→ **TASK INPUTS**:
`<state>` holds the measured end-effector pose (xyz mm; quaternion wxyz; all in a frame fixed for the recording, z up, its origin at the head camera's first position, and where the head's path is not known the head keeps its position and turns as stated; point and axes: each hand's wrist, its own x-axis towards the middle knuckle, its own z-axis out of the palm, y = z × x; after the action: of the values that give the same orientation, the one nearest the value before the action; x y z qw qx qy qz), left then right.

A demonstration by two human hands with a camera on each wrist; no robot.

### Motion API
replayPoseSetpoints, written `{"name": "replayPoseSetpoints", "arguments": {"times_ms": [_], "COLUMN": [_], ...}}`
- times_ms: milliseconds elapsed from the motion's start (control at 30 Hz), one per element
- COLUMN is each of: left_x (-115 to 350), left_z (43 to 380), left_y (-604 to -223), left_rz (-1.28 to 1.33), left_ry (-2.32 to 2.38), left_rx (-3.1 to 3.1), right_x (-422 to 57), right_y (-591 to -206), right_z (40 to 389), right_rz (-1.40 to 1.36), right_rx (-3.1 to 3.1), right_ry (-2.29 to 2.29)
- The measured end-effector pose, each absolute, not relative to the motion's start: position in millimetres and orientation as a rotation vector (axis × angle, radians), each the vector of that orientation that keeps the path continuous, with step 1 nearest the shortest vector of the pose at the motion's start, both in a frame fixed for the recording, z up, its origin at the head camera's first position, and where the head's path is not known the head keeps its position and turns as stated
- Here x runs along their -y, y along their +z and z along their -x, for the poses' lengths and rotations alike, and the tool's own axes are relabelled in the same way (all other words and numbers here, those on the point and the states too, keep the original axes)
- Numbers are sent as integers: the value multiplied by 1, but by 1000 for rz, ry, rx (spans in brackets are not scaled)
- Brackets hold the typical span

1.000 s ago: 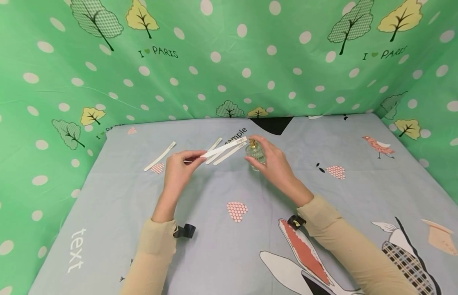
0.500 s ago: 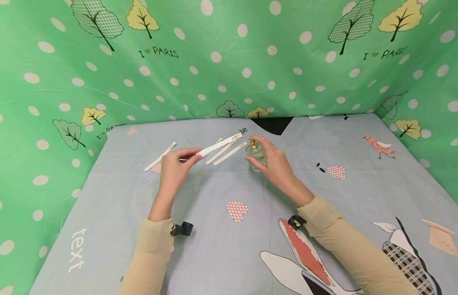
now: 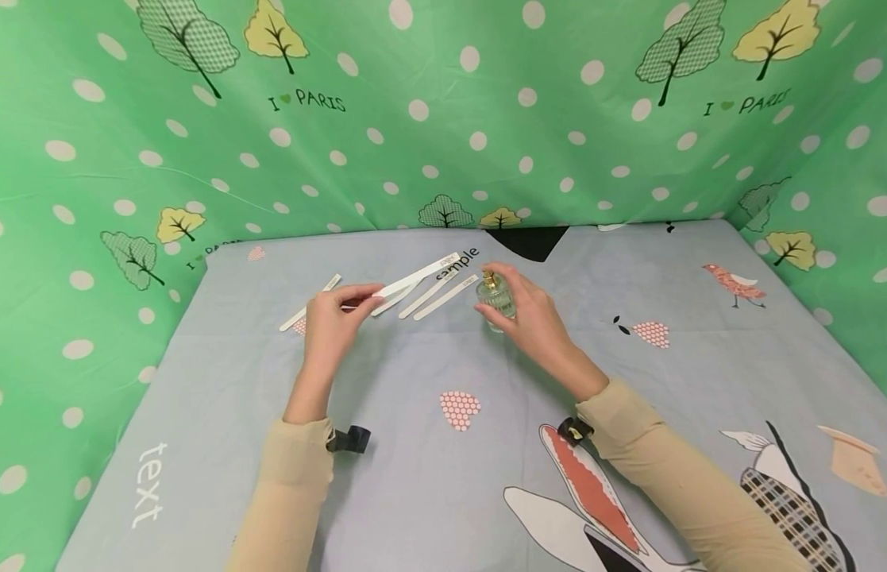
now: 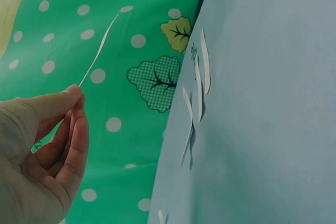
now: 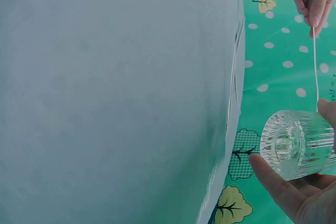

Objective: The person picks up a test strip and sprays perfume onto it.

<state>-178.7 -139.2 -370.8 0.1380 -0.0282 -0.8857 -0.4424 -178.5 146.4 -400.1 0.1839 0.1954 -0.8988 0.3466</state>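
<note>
My left hand (image 3: 332,322) pinches one end of a white perfume test strip (image 3: 418,275) between thumb and fingers, its printed end pointing up and to the right. In the left wrist view this strip (image 4: 98,51) is seen edge-on, thin and slightly bent. My right hand (image 3: 536,318) grips a clear green-tinted glass perfume bottle (image 3: 495,295) with a gold spray neck, index finger up at its top. The right wrist view shows the ribbed base of the bottle (image 5: 289,145), raised above the table. A small gap separates the strip's tip from the bottle.
Several more white test strips (image 3: 445,299) lie on the grey patterned tablecloth (image 3: 400,477) beneath the hands. Another strip (image 3: 291,321) lies farther left, partly covered by the left hand. A green dotted curtain (image 3: 386,143) stands behind the table and along both sides.
My left hand has drawn the held strip to the left and slightly up, away from the bottle. The right hand and the bottle have stayed in place.
</note>
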Motion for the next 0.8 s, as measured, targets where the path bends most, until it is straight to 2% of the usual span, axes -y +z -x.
{"name": "replayPoseSetpoints", "arguments": {"times_ms": [800], "left_x": [157], "left_z": [193], "left_y": [-385], "left_rz": [-31], "left_ry": [-1291], "left_rx": [2582], "right_x": [-146], "right_y": [-401], "right_z": [179], "right_rz": [-559], "right_rx": [2540], "right_ry": [986]}}
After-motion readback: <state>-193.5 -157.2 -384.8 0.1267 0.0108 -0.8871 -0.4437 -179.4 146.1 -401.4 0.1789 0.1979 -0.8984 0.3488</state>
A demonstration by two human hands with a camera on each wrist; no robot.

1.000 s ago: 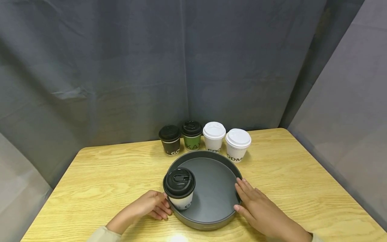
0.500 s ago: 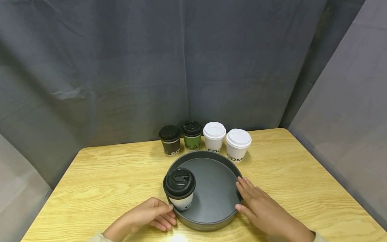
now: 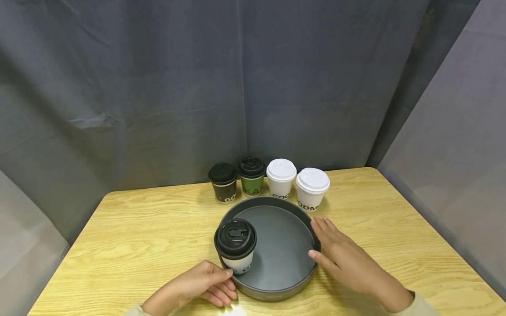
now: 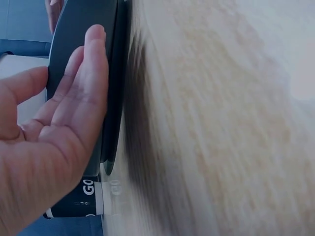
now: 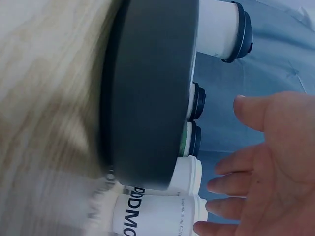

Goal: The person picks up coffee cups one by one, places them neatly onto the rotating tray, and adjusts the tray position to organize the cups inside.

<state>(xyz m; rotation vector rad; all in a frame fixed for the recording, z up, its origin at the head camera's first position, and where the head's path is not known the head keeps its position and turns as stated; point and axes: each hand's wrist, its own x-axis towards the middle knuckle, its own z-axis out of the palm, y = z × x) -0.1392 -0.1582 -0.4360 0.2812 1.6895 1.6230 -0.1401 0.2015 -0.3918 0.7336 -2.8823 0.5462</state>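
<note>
A round dark grey pan sits on the table, and a white paper coffee cup with a black lid stands upright inside its left part. My left hand is at the pan's front left. In the left wrist view its fingers lie nearly straight along the outer wall, while the thumb tip touches the rim. Beside the right rim is my right hand, fingers extended and thumb spread. The right wrist view shows this right hand apart from the pan wall, holding nothing.
Behind the pan stand a black cup, a green cup and two white-lidded cups. The wooden table has grey curtains at its back and sides.
My left hand has slid rightward along the pan's front left edge. My right hand has lifted off the right rim and shifted slightly up and right. The cup stays in the pan.
</note>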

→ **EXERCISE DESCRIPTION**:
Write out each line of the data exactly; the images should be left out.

→ **SOLUTION TO THIS EXERCISE**:
`<state>` holds the measured end-effector pose (xyz mm; quaternion wxyz; all in a frame fixed for the recording, z up, its origin at the head camera's first position, and where the head's path is not known the head keeps its position and turns as stated; point and axes: each hand's wrist, its own x-axis towards the middle knuckle, its own z-axis out of the palm, y = z × x; after the action: of the values that give the same orientation, the one nearest the value before the action; x y z qw qx qy qz), left then right.

A demonstration by two human hands with a camera on each wrist; no robot.

### Motion API
replayPoseSetpoints, written `{"name": "replayPoseSetpoints", "arguments": {"times_ms": [_], "COLUMN": [_], ...}}`
- times_ms: milliseconds elapsed from the motion's start (control at 30 Hz), one per element
- COLUMN is each of: left_x (-115 to 350), left_z (43 to 380), left_y (-604 to -223), left_rz (-1.28 to 1.33), left_ry (-2.32 to 2.38), left_rx (-3.1 to 3.1), right_x (-422 to 57), right_y (-591 to -206), right_z (40 to 389), right_rz (-1.40 to 1.36), right_rx (-3.1 to 3.1), right_ry (-2.29 to 2.29)
- The measured end-effector pose, each absolute, not relative to the motion's start: position in millimetres and orientation as a rotation vector (axis × angle, radians), each the vector of that orientation that keeps the path continuous, with step 1 nearest the shortest vector of the pose at the motion's start, both in a frame fixed for the recording, z up, its origin at the head camera's first position, and where the head's path is not known the head keeps its position and turns as stated
- Here x runs along their -y, y along their +z and z along their -x, for the poses' lengths and rotations alike, and the tool's own axes are relabelled in the same way (all other words and numbers here, those on the point and the states too, keep the original axes)
- Numbers are sent as integers: the value multiplied by 1, but by 1000 for rz, ry, rx (spans in brackets are not scaled)
- Brackets hold the typical span

1.000 s ago: 
0.500 s ago: 
now: 
now: 
now: 

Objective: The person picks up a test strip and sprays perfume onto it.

<state>-178.7 -139.2 -370.8 0.1380 -0.0282 -0.8857 -0.4424 -178.5 146.4 -400.1 0.1839 0.1954 -0.8988 0.3466</state>
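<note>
My left hand (image 3: 332,322) pinches one end of a white perfume test strip (image 3: 418,275) between thumb and fingers, its printed end pointing up and to the right. In the left wrist view this strip (image 4: 98,51) is seen edge-on, thin and slightly bent. My right hand (image 3: 536,318) grips a clear green-tinted glass perfume bottle (image 3: 495,295) with a gold spray neck, index finger up at its top. The right wrist view shows the ribbed base of the bottle (image 5: 289,145), raised above the table. A small gap separates the strip's tip from the bottle.
Several more white test strips (image 3: 445,299) lie on the grey patterned tablecloth (image 3: 400,477) beneath the hands. Another strip (image 3: 291,321) lies farther left, partly covered by the left hand. A green dotted curtain (image 3: 386,143) stands behind the table and along both sides.
My left hand has drawn the held strip to the left and slightly up, away from the bottle. The right hand and the bottle have stayed in place.
</note>
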Motion for the next 0.8 s, as measured, targets where the path bends most, until it is straight to 2% of the usual span, axes -y +z -x.
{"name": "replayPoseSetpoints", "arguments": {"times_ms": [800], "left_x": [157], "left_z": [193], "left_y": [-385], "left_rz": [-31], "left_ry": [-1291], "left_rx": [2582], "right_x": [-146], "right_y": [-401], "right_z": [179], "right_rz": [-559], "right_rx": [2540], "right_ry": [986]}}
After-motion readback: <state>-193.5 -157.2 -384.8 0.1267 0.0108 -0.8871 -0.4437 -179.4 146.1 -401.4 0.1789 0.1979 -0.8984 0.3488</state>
A demonstration by two human hands with a camera on each wrist; no robot.

1.000 s ago: 
0.500 s ago: 
now: 
now: 
now: 

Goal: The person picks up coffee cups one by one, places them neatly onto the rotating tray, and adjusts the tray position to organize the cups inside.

<state>(xyz m; rotation vector rad; all in a frame fixed for the recording, z up, its origin at the head camera's first position, and where the head's path is not known the head keeps its position and turns as stated; point and axes: each hand's wrist, its own x-axis towards the middle knuckle, its own z-axis out of the palm, y = z × x) -0.1392 -0.1582 -0.4360 0.2812 1.6895 1.6230 -0.1401 0.2015 -0.3918 0.7336 -2.8823 0.5462</state>
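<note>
A round dark grey pan sits on the table, and a white paper coffee cup with a black lid stands upright inside its left part. My left hand is at the pan's front left. In the left wrist view its fingers lie nearly straight along the outer wall, while the thumb tip touches the rim. Beside the right rim is my right hand, fingers extended and thumb spread. The right wrist view shows this right hand apart from the pan wall, holding nothing.
Behind the pan stand a black cup, a green cup and two white-lidded cups. The wooden table has grey curtains at its back and sides.
My left hand has slid rightward along the pan's front left edge. My right hand has lifted off the right rim and shifted slightly up and right. The cup stays in the pan.
</note>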

The output has nothing more to it.